Extending the analog made me realise that “optimal gripping” that John Vaervake is so much a fanboy of, fits the pattern. And in that vein of memes, having arguments whether a feature is subjective or objective can be confusing if the phenomenon in question is transjective. Whether a being can effectively relate to a feature of the world depends upon the shape of both. “Slip” in this picture can be thought of as ineffectualness or wastefulness in the relatedness, an inferior stance for which a better relationship exists and is known.
I realize this is not the most important point but man I love that your name is Slider and you’re having this convo.
I no longer believe that I understand what point you are trying to make, but a few remarks that each seem relevant to at least one of those examples:
Slipperiness is a continuum, not a binary trait.
Slipperiness is just one factor that affects your probability of success. For instance, a skilled ice-skater has less chance of falling down than a newbie, but a given patch of ice is equally “slippery” for both. (As I use the word.)
I could buy that slipperiness is a function of two surfaces interacting, rather than something that a single surface can unambiguously be said to possess. (Though knowing just one of the inputs seems to provide a lot of information about the output; e.g. wet soap is unusually slippery when combined with lots of other surfaces, not just a few.)
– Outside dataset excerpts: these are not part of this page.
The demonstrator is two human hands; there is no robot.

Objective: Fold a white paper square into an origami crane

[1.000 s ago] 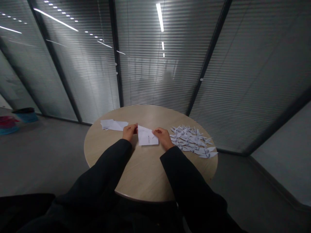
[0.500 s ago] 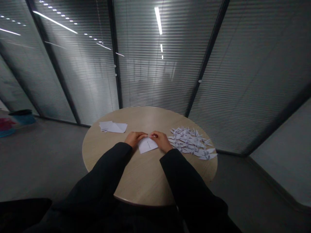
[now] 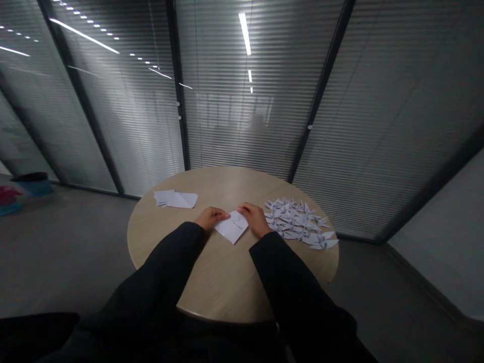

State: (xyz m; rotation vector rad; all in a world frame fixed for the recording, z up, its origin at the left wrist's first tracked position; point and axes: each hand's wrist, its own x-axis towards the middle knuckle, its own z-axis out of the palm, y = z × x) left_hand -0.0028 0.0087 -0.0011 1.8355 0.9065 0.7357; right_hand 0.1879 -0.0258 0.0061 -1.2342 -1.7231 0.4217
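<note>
The white folded paper [image 3: 232,226] is lying on the round wooden table [image 3: 227,275], near the middle of the top and slightly toward the far side, between the two hands. It is showing as a small four-sided piece turned like a diamond, its lowest corner pointing toward the person. A short dark line of print is running across its upper face, too small to read. The fold layers are not resolving at this size.

The left hand [image 3: 210,218] is resting at the paper's upper left edge, fingers stretched out close together with the tips touching the paper. The right hand [image 3: 254,218] is sitting at the upper right corner, fingers curled over the edge. Whether either hand is pinching the paper or only pressing it flat, I cannot tell. Both arms are wearing black sleeves.

Containers: a blue bin [image 3: 32,184] with a dark rim is standing on the floor far left, beside the glass partition [image 3: 124,116]; its contents are not showing. A red and blue object [image 3: 6,199] is sitting next to it, cut off by the frame edge.

Loose on the table: a small stack of flat white sheets [image 3: 175,198] is lying left of the hands, well apart from them. A spread of white paper cranes [image 3: 297,223] is lying just right of the right hand.
</note>
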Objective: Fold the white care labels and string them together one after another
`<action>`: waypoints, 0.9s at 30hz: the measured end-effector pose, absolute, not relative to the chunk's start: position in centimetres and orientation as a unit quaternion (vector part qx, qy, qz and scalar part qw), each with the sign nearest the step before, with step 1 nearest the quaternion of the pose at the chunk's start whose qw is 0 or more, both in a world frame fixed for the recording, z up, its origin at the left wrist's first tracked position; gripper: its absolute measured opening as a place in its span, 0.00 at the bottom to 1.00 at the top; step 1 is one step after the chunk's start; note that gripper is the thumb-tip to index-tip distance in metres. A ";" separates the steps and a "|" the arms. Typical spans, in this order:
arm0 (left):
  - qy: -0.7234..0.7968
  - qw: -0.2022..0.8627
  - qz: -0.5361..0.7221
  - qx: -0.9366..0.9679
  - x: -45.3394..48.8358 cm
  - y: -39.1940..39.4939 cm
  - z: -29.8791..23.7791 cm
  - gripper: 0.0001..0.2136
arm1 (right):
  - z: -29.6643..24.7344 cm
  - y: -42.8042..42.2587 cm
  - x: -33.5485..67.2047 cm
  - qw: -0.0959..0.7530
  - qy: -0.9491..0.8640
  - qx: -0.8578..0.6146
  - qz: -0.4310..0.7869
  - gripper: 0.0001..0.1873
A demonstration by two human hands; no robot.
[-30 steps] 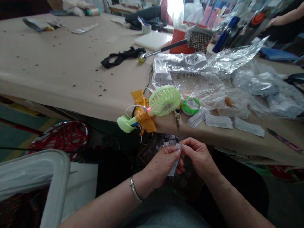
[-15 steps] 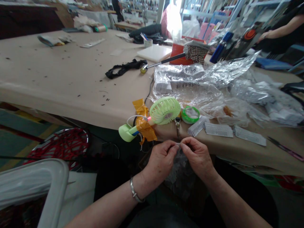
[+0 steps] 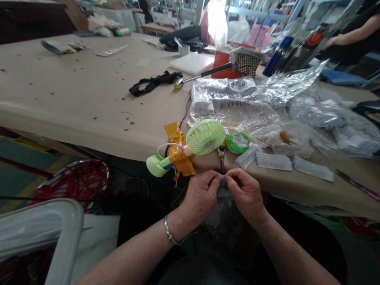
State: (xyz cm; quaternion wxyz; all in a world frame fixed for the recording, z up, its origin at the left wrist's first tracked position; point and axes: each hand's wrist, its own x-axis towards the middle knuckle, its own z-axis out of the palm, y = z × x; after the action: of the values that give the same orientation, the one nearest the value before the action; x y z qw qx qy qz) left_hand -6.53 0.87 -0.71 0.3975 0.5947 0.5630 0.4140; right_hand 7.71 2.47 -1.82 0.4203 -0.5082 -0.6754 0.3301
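My left hand [image 3: 202,196] and my right hand [image 3: 246,194] meet in front of the table's edge, thumbs and forefingers pinched. Between the fingertips they share a small whitish strip [image 3: 223,177], perhaps a label; most of it is hidden. Just above them, the metal tip of a soldering-iron-like tool [image 3: 222,158] points down from the table edge. Behind it a light-green handheld fan [image 3: 205,137] is fixed with orange-brown tape [image 3: 181,158]. Translucent whitish pieces [image 3: 222,213] lie in a heap below my hands.
Right of the fan stand a green round tub [image 3: 238,142] and stacks of printed white labels [image 3: 273,161]. Scissors or snips [image 3: 356,184] lie farther right. Clear plastic bags [image 3: 237,105] spread behind. A white plastic chair or bin rim [image 3: 74,221] is at lower left. A co-worker's arm [image 3: 356,35] shows top right.
Both my hands have risen slightly with the whitish strip, closer to the metal tip, which they now nearly reach in the picture. The view has shifted a little.
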 end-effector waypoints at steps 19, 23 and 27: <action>0.578 0.392 0.424 0.577 -6.3 1.5 -0.9 0.10 | -2.1 2.8 7.4 0.431 -0.667 -0.513 0.326 0.06; 0.558 0.415 0.423 0.581 -6.5 0.7 -0.7 0.11 | -1.8 1.8 8.2 0.415 -0.683 -0.501 0.333 0.05; 0.559 0.434 0.416 0.571 -6.8 -0.1 -1.4 0.11 | -1.1 1.1 10.4 0.395 -0.748 -0.480 0.234 0.08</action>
State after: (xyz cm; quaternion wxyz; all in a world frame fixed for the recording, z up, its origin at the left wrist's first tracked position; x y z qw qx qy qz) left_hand -6.79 -0.09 -1.39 0.4336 0.5710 0.5594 0.4161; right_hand 10.37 1.05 -1.11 0.3948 -0.4799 -0.7475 0.2344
All of the above seem to me to be fully compatible with my original model of slipperiness as a control problem rather than a modeling problem. Climbing a steep hill is harder than climbing a gentle slope for reasons that have nothing to do with epistemology. Climbing a slippery hill is also harder for reasons that have nothing to do with epistemology.
You think it is more important to emphasise the control problem and I think that modelling is better / there is no need to priotise control. Its going to be coupled because control will utilise feedback so its hard to tease appart.
In principle I could look at the sole of my shoe with a microscope and do the same for the ground. However often I decide not to gather this information (which is a quite sensible decision) and choose to be ignorant about the microstructures. Rather I use a quick sketch of guess of the statistical properties. The cost of the ignorance is that reality does take the details into account, so in that aspect I lose (partially) track of reality. Unexpected behaviour is when that model leakage becomes apparent to me.
With the iceskating it provides a very clear example of a clear surface between metal and ice burshing against each other. This is where slipperyness should shine but if the skater retains control we don’t call this slipping. There is also the phenomenon where the ice unexpectedly lacking in slipperiness can make a skater trip (slips due to stickyness have their own unique name). I am really not exited about the concepts that would asssign “inherent difficulty” to parts of terrain so easy/hard not a fan of (stuff like friction coefficients are real though). With ice for example a skater can travel unhindered in smooth ice and has trouble covering bumpy ice while a pedestrian maintains easy access in bumpy ice and slips on smooth ice. This is a counterexample on newbie vs pro iceskater.